STUART HEAVER reports about the rising sightings of these gentle giants in Bohol.
An exciting new marine adventure now combines the allure of Bohol Sea’s pristine waters, so popular with scuba divers, with the chance to see the largest fish on the planet in its natural habitat—the whale shark.
Although huge—growing to lengths of 12 meters and weighing over 20 tons—the whale shark offers no threat to man. This enormous and graceful creature is a filter feeder: it uses its massive mouth to hoover up huge amounts of plankton from the sea. Often seen feeding near the surface, the whale shark is returning in increasing numbers to the Bohol Sea.
A young local lad shows off a string of jackfish he traditionally caught in the Island, a testimony to the abundant marine life and thriving fishing community.
Last year, a massive whale shark was seen feeding close to the shore at Alona Beach on Panglao Island. Families and honeymooners frolicking in the surf could clearly see the shark a mere 100 meters from where they were.
Béatrice Galonnier runs the Tropical Divers Dive Center (www.tropicaldiversalona.com) at Alona Beach and happened to be out in the bay training some novice divers when the shark’s magnificent dorsal fin was first seen gliding through the water between the anchored bancas.
“The atmosphere was fantastic,” says Bea. “Even the local fishermen just stopped their work and looked on in amazement.”
Then, after just a few minutes, the shark was gone.
“We were very lucky to swim with it and take some amazing pictures,” says Galonnier.
Galonnier had the idea of offering an underwater equivalent to the African wildlife safari—the Whale Shark Safari.
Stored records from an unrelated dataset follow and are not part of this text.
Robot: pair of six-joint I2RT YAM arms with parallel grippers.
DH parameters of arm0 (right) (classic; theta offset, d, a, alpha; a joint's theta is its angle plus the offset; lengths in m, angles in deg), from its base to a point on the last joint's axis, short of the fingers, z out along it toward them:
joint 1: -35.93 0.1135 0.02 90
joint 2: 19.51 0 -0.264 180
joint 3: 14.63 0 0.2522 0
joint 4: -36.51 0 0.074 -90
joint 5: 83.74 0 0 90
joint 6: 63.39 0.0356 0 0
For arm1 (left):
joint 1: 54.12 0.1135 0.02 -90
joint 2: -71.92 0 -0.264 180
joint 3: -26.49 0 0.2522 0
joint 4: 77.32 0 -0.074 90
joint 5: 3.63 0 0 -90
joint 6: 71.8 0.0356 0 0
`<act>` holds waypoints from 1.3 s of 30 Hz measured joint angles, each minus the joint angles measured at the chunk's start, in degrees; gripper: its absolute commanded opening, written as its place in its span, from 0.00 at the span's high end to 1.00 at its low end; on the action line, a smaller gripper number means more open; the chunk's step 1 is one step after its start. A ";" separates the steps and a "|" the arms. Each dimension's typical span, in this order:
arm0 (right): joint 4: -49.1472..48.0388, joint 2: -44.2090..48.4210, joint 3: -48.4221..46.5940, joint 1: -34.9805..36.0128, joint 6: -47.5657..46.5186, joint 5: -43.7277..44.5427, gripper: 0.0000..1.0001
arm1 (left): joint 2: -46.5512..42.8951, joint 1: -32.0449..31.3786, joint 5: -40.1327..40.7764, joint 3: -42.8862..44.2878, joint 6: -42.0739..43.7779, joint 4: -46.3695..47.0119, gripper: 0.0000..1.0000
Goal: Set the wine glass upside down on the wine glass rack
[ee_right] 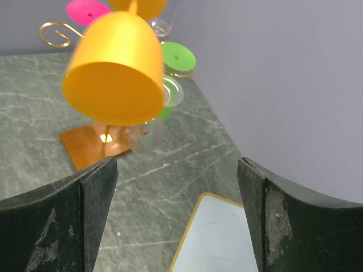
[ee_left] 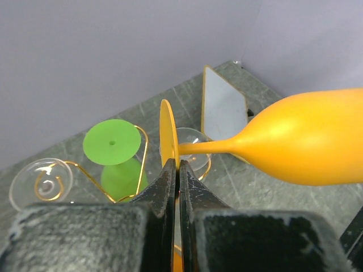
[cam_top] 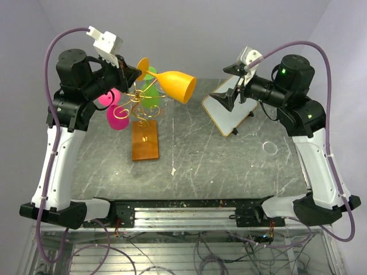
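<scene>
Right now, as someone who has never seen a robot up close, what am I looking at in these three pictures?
Two robot arms are bolted to the near edge of a grey table. The wide picture comes from a camera above and behind them. The other two come from a camera on each wrist, looking past that arm's own fingers. On the table are a gold wire rack, with a green glass and a pink glass hanging upside down, and a white tray. The left hand is shut on the round foot of an orange glass, holding it sideways beside the rack. The right hand is open and empty.
</scene>
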 measured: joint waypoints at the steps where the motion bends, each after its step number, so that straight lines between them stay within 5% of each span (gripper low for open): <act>1: 0.02 0.15 0.50 -0.92 0.00 -0.37 0.14 | -0.33 0.00 -0.02 0.31 1.53 -0.70 0.93; 14: -0.07 0.61 2.89 -5.79 0.90 -4.00 0.14 | -6.67 -1.97 -2.25 5.11 33.75 -21.03 0.93; 22: -0.50 1.07 4.59 -7.15 1.29 -5.29 0.14 | -10.91 -2.62 0.31 -0.52 47.60 -28.57 0.93; 39: -0.92 1.68 5.64 -9.53 2.14 -7.50 0.13 | -9.86 -4.26 7.98 -1.90 61.33 -30.25 0.93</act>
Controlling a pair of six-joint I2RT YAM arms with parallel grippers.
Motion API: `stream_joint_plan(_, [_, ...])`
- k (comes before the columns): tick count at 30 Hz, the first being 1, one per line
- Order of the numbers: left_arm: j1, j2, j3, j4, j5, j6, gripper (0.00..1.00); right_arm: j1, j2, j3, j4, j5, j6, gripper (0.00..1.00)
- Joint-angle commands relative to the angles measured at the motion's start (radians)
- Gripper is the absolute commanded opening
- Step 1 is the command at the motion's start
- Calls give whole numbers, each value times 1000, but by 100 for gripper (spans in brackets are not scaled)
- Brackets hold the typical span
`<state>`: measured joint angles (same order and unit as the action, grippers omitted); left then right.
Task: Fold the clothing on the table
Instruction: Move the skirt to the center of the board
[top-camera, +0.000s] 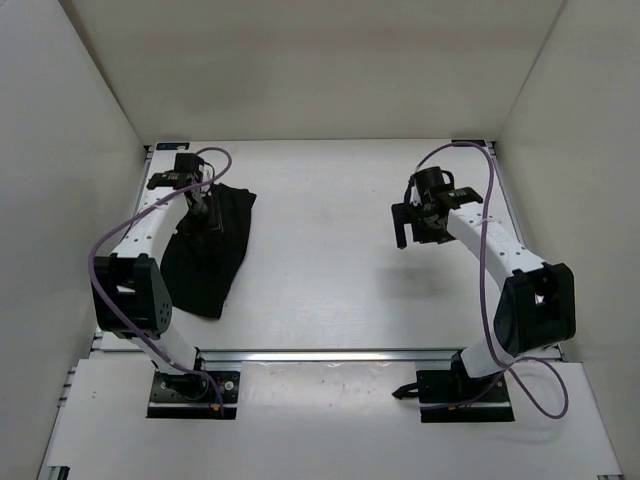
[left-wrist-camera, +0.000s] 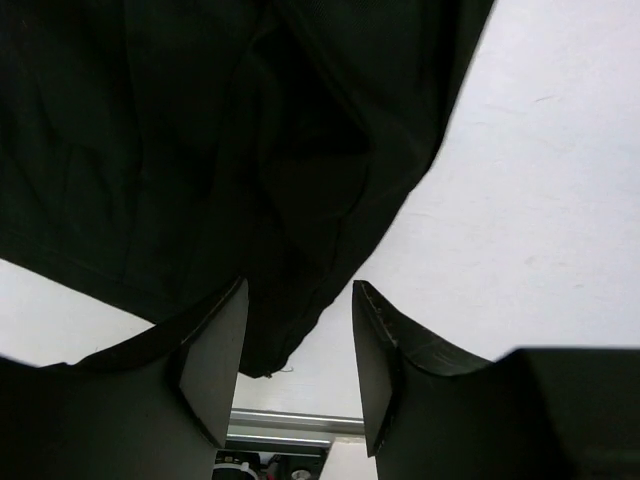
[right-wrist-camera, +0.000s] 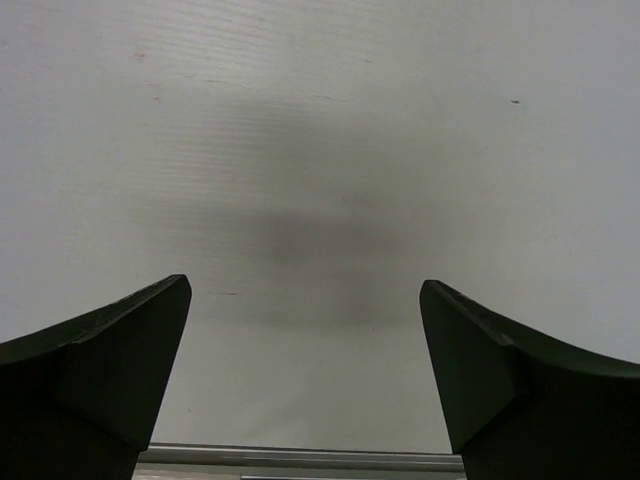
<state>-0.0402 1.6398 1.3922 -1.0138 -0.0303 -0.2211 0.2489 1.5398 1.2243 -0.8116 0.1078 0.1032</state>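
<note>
Black clothing (top-camera: 213, 250) at 9 o'clock on table (top-camera: 320, 270) | we see left gripper (top-camera: 207, 208) jaws wide over it, holding nothing | right gripper (top-camera: 411, 229) at 3 o'clock, jaws wide, empty

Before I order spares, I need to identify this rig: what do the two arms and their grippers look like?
The left arm and right arm both have white links, bulky black joint housings and black base plates. A purple cable loops along each. The left gripper and right gripper are black, with flat, wedge-shaped fingers. No markings show.
</note>
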Motion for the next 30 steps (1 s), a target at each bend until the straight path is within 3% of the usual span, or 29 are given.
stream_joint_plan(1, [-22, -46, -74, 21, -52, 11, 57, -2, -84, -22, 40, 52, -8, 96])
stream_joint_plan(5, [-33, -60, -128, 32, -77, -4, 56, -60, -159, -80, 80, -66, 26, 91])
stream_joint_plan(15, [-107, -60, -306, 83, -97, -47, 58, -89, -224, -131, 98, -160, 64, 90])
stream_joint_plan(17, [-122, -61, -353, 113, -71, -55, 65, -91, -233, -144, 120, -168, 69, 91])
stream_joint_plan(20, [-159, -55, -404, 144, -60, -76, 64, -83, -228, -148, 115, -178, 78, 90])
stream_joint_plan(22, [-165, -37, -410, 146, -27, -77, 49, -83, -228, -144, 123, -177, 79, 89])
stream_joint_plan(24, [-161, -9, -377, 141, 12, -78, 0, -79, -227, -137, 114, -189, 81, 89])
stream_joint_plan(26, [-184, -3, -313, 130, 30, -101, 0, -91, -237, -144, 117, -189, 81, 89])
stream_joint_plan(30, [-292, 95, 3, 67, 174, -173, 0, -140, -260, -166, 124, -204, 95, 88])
Instead of spotting land animals like the lion and elephant, this safari would seek out vulnerable underwater species like the whale shark.
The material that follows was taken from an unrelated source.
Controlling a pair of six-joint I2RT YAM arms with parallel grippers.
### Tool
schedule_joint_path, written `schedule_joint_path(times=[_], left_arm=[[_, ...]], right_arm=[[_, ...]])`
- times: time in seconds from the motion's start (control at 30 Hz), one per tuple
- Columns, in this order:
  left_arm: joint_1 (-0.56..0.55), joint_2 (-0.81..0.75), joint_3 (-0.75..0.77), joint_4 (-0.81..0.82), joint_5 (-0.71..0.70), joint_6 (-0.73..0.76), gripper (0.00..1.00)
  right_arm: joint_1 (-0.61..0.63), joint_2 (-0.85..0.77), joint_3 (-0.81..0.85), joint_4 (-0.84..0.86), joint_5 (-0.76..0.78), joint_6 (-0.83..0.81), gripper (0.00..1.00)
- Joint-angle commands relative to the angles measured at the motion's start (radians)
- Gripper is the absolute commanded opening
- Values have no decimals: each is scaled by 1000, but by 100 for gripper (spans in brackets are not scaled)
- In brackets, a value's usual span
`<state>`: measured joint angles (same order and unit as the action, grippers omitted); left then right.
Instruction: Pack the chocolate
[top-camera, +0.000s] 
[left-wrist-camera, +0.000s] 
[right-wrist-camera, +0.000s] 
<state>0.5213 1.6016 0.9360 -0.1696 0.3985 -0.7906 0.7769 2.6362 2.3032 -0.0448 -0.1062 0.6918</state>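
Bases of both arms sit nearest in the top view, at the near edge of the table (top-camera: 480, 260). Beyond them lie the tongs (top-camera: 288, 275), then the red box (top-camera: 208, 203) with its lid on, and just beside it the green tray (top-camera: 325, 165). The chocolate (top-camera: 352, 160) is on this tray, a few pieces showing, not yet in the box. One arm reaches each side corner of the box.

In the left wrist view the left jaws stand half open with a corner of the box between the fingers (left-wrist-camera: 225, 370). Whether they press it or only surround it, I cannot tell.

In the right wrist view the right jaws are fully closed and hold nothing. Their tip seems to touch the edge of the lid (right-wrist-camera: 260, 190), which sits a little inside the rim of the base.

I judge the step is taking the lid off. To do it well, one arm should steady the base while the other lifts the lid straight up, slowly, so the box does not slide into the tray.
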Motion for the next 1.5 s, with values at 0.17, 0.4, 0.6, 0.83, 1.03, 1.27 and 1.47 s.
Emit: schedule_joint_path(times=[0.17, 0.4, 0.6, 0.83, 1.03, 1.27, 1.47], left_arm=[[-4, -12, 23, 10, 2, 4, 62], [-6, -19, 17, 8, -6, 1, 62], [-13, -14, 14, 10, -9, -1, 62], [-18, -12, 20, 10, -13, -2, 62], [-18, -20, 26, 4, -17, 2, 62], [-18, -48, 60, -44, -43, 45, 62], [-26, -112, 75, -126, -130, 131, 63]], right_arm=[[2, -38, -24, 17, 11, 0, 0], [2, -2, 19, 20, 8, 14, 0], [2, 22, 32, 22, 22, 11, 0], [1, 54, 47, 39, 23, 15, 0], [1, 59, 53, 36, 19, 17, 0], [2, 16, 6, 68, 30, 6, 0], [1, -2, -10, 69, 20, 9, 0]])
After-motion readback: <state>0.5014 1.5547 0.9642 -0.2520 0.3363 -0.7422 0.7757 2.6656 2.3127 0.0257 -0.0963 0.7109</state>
“It is such a beautiful and unique experience to dive with the whale shark,” she says. “I cannot fully describe it.”
The whale shark was once a hunted species until a complete ban was introduced in the Philippines in 1998. Now, apart from the occasional rogue poacher, the whale shark is only hunted by wildlife enthusiasts and ecotourists armed with nothing more than an expensive digital camera.
Prior to 1998, local fishermen would hunt for these gentle giants with traditional hand-held harpoons. The demand from Taiwan and elsewhere meant that whale-shark meat could command a high price. The hunting, however, was seriously depleting the whale shark population.
Pamilacan Island, less than 20 kilometers east of Alona Beach where Tropical Divers is based, is the center of this traditional whale shark hunting community. Pamilacan fishermen quickly had to adapt to survive as their traditional source of income was effectively cut off overnight. After some initial resistance, the hunters of the whale shark eventually became its stewards and guardians.
After banning whale shark hunting in 1998, the fishermen in Pamilacan Island have now found a new source of income in taking care of these gentle giants.
Led by pioneers such as Joselino “Jojo” Baritua, who set up Pamilacan Island Dolphin and Whale Watching Tours to provide an alternative income source for local fishermen and supported by organizations like the World Wildlife Fund (WWF), attitudes have changed.
“The transformation of the community of Pamilacan from whale hunters to whale lovers is awe-inspiring, absolutely mind-blowing, and little short of miraculous,” says Yeb Sano, the local project manager for WWF.
Now more than 3,000 visitors make their way to Pamilacan Island every year to see dolphins and whales in their natural habitat. The former hunters now have a new source of revenue.
And it is Pamilacan and nearby Balicasag Island that form two of the most popular stops on the Whale Shark Safari. Leaving Alona Beach in a traditional white banca, it takes less than an hour to reach Balicasag Island, a beautiful spot for the safari diver to get into the groove of underwater life.
Divers, descending in 5- to 20-meter-deep waters, are treated to the sight of immaculate coral walls with a kaleidoscope of stunning colors and giant fan corals waving gently in the tide. Marine life is so abundant here: a huge variety of fish, including lion fish and a huge shoal of swirling jack fish rotating above me, as well as several turtles and a tightly clustered shoal of menacing barracuda swimming downstream a few meters away.
Nondivers are also welcome to join the safaris. They can snorkel on the many reefs, have a swim, just soak up the sunshine and the scenery, or immerse themselves in a good book.
At Pamilacan Island, which is home to less than 250 families, it is possible to witness a traditional fishing community and meet some of the locals.
Of course, no one can guarantee that a wild animal will appear on cue, especially if you take the safari off-season. But even without the appearance of the iconic whale shark, the safari offers a unique opportunity to witness a teeming underwater habitat, dive in some of the best sites in the region, and understand the culture of the local fishing communities and their amazing transformation from hunting to conservation.